KwaCrete Ready Mix — Financial Plan

The key assumptions, the funding structure and use of funds, the projected income statement, balance sheet and cash-flow statement, break-even, the unit economics, debt-service coverage, the investment returns, the sensitivity analysis, the exit and the funding-requirement summary.

KwaCrete Ready Mix Business PlanSection 12 › Financial Plan

Section 12 · Business Plan

Financial Plan

The key assumptions, the funding structure and use of funds, the projected income statement, balance sheet and cash-flow statement, break-even, the unit economics, debt-service coverage, the investment returns, the sensitivity analysis, the exit and the funding-requirement summary.

This section presents the Company’s integrated five-year financial
projections — the projected income statement, balance sheet and
cash-flow statement — together with the underlying assumptions, the
funding structure, and a full suite of investor metrics including
break-even, debt-service coverage, returns and sensitivity analysis.
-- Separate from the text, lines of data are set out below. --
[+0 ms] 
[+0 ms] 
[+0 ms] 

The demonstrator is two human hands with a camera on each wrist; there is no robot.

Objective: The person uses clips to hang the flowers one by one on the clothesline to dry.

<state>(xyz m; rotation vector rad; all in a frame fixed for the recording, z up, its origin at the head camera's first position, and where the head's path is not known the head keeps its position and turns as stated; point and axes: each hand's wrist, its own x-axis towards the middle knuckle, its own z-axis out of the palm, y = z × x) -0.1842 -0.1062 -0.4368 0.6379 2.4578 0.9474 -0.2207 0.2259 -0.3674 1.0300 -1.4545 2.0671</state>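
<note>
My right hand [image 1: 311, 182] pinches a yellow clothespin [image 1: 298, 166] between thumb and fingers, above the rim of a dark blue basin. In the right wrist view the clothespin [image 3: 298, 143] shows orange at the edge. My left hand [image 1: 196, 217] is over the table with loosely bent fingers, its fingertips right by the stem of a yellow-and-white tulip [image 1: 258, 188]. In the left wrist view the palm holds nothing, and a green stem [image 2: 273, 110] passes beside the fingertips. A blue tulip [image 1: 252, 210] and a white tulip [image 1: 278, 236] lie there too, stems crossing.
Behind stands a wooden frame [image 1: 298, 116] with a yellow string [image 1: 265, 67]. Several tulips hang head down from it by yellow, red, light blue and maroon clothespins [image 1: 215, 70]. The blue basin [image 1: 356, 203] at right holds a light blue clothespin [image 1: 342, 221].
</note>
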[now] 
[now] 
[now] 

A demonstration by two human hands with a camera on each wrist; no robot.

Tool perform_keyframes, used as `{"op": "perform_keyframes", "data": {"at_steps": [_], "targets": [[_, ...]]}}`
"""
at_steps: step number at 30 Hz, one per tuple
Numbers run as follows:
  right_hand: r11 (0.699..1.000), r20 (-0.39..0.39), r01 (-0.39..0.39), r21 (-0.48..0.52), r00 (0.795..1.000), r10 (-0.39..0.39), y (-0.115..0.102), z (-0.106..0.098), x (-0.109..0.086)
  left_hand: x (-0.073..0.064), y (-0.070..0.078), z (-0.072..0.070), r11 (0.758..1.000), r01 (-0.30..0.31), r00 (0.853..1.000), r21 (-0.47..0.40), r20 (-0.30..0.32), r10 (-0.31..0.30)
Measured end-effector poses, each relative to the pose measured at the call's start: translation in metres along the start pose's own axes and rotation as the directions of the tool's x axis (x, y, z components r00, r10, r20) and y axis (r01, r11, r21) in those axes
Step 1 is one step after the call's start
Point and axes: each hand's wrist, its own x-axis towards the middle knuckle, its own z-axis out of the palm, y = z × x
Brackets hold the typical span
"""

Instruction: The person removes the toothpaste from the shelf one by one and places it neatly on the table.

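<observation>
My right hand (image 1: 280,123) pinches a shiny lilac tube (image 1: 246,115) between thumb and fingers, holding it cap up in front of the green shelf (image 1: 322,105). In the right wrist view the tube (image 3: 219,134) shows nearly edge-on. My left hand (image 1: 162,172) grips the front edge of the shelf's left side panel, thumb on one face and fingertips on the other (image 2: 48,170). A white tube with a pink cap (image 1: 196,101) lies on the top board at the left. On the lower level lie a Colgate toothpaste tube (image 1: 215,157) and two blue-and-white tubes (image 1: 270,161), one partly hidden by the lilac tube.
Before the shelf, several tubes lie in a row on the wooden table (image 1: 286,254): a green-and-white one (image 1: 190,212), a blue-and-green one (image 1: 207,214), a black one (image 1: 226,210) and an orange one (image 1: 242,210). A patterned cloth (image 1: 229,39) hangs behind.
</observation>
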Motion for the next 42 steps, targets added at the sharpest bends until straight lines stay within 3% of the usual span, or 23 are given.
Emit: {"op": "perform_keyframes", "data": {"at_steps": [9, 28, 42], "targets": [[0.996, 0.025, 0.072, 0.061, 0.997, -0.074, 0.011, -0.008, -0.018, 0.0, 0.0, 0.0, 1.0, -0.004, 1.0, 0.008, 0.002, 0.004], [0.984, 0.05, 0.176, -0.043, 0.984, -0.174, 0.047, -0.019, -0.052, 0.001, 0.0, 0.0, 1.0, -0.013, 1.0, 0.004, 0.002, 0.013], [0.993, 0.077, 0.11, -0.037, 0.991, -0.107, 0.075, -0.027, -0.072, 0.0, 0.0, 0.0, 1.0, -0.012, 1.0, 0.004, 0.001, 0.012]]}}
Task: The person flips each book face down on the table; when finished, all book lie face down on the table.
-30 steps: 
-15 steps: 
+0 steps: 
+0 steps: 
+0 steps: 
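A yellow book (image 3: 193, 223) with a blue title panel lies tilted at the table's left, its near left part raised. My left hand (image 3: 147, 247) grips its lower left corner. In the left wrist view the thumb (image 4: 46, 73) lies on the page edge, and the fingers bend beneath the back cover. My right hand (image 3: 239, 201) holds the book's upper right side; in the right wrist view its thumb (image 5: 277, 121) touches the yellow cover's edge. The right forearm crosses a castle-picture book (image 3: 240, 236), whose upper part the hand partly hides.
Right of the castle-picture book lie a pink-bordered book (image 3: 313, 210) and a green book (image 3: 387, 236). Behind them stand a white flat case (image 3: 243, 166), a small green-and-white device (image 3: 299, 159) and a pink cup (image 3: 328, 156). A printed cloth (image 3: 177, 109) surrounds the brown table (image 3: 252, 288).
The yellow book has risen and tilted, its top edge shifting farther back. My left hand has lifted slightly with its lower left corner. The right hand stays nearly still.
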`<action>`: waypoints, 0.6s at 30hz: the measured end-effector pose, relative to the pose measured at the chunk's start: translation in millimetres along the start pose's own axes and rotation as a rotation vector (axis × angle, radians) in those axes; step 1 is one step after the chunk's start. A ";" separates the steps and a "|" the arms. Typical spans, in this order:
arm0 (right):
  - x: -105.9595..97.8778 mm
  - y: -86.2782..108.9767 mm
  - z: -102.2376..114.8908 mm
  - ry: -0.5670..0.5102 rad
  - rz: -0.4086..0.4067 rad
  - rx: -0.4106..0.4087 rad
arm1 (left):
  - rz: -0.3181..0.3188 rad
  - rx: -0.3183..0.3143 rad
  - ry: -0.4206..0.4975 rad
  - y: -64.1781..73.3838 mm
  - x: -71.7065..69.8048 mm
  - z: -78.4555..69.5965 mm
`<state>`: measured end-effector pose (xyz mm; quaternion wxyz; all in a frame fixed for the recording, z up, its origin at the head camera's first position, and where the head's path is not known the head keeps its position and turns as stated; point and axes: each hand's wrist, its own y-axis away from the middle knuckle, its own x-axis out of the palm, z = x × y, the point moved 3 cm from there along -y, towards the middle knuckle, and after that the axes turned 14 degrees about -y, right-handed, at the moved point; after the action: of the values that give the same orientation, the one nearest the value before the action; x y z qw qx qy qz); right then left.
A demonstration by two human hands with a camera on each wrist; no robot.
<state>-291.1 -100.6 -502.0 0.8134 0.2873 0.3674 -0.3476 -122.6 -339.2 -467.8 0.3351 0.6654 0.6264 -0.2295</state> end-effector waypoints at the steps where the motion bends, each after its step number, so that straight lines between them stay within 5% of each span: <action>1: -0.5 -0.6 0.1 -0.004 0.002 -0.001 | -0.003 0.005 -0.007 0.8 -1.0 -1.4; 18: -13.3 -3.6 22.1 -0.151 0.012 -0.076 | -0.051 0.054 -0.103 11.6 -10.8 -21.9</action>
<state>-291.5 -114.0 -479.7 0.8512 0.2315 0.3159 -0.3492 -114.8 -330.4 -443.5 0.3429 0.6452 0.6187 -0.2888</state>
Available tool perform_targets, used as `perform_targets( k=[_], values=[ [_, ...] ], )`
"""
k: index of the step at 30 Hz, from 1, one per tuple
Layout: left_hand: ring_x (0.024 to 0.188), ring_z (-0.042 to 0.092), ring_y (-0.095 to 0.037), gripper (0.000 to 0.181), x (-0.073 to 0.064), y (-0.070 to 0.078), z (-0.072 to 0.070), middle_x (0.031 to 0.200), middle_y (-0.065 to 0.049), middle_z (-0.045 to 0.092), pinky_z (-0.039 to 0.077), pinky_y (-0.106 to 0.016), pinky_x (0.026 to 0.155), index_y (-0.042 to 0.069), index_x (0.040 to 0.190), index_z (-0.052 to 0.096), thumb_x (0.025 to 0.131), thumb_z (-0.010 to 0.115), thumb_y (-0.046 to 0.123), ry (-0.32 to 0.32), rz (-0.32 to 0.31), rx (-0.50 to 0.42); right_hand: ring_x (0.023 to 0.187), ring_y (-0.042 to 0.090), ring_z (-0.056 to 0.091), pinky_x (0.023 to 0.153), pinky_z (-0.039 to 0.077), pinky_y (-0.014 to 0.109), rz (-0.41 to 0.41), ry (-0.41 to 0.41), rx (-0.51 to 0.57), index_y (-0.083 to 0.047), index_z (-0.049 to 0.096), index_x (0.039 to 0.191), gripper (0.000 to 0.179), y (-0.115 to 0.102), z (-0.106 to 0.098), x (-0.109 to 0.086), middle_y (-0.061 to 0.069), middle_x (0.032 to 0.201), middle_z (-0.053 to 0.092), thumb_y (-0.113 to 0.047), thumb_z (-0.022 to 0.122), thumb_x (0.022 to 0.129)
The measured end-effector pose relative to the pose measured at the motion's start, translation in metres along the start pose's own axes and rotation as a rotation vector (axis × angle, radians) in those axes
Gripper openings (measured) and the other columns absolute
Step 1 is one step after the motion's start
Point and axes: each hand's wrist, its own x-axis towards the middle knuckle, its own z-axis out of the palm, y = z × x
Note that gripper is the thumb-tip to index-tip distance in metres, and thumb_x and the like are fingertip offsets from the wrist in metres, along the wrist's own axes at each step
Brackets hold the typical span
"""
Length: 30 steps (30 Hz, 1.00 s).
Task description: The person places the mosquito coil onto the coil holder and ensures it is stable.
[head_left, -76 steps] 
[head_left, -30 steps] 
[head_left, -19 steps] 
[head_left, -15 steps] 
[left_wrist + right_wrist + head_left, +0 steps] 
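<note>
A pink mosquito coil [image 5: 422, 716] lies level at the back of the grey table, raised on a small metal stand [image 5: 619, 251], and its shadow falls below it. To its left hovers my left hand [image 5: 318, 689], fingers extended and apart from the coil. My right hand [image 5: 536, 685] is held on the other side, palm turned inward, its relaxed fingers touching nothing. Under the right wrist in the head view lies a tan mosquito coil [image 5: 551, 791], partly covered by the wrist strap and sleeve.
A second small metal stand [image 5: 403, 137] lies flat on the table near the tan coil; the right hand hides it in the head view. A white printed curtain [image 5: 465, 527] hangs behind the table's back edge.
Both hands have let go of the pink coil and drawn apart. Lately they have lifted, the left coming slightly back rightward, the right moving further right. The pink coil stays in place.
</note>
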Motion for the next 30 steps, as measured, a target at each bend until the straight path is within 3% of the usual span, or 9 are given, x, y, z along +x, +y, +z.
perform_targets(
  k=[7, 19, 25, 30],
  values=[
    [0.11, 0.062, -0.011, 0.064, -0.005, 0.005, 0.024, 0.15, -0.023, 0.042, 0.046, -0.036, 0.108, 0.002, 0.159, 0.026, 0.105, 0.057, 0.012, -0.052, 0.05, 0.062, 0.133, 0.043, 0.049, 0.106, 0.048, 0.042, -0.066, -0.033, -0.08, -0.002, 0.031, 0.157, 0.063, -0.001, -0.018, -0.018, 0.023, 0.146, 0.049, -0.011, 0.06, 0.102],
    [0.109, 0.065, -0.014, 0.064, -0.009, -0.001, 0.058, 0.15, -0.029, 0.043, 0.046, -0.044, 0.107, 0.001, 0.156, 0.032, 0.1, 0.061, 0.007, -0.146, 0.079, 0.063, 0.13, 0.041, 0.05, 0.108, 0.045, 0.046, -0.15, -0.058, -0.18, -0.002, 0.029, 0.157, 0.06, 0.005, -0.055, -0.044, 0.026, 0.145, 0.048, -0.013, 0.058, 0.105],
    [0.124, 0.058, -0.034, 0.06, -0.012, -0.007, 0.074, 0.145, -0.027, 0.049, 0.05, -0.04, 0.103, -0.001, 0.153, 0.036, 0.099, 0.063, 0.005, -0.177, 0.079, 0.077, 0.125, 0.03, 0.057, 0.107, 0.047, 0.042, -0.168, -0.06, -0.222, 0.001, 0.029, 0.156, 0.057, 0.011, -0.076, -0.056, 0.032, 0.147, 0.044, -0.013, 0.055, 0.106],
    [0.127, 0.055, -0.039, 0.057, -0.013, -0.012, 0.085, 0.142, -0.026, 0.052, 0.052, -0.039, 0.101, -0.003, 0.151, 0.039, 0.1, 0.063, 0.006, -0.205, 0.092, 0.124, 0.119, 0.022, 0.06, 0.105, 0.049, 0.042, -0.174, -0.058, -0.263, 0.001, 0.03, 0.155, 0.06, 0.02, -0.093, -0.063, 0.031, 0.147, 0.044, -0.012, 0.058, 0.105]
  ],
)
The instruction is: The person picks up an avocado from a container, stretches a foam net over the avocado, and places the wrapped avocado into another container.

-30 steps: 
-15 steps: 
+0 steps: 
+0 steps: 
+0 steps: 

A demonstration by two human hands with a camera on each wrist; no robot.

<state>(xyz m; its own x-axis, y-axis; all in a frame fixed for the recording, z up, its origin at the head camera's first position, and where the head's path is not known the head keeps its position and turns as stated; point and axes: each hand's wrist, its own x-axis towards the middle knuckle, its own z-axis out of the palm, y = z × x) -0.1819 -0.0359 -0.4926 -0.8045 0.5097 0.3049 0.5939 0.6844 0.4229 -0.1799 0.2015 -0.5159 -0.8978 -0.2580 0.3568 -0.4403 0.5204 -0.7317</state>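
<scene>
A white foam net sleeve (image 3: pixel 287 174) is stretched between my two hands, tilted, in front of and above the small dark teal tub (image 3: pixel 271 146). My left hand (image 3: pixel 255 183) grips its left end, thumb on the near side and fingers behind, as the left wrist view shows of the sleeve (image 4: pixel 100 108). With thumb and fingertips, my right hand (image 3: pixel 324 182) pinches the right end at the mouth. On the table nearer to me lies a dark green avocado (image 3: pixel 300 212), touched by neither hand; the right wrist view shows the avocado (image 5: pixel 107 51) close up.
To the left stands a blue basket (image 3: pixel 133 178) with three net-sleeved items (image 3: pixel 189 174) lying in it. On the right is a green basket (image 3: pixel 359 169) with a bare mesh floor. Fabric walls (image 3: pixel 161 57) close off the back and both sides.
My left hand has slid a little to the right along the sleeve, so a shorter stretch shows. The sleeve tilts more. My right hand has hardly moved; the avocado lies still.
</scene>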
The
three statements are fully linked: every figure derives from a single,
internally consistent model, and the balance sheet ties out in every
year.

Financial highlights at a glance Revenue (FY30): R134.9m • EBITDA (FY30): R27.5m (20.4%) Project IRR: 33.1% • Equity IRR: 38.4% • NPV @ 16%: R38.1m Upfront capital: R44.0m • Peak WC facility: R7.0m • FY30 DSCR: 4.17x

12.1 Key Assumptions

The projections rest on a transparent set of operating and financial
assumptions, summarised below. Volume and pricing are deliberately
conservative; cost assumptions reflect current South African input
prices with realistic escalation.

Assumption Basis / value
Volume ramp 28,500 m³ (FY26) rising to 67,000 m³ (FY30)
Average selling price R1,665/m³ (FY26) escalating to R2,014/m³ (FY30)
Variable cost / m³ R1,160 (FY26) — materials + delivery
Gross margin 30.3% (FY26) expanding to 32.6% (FY30)
Debtor days 45 days
Creditor days 30 days
Inventory days 15 days
Corporate tax rate 27%
Term-debt rate 13.5% p.a. over 6 years
Depreciation Straight-line, ~11.8% blended
Discount rate (WACC) 16%
Exit multiple 4.5× EBITDA

Table 12.1 — Key operating and financial assumptions.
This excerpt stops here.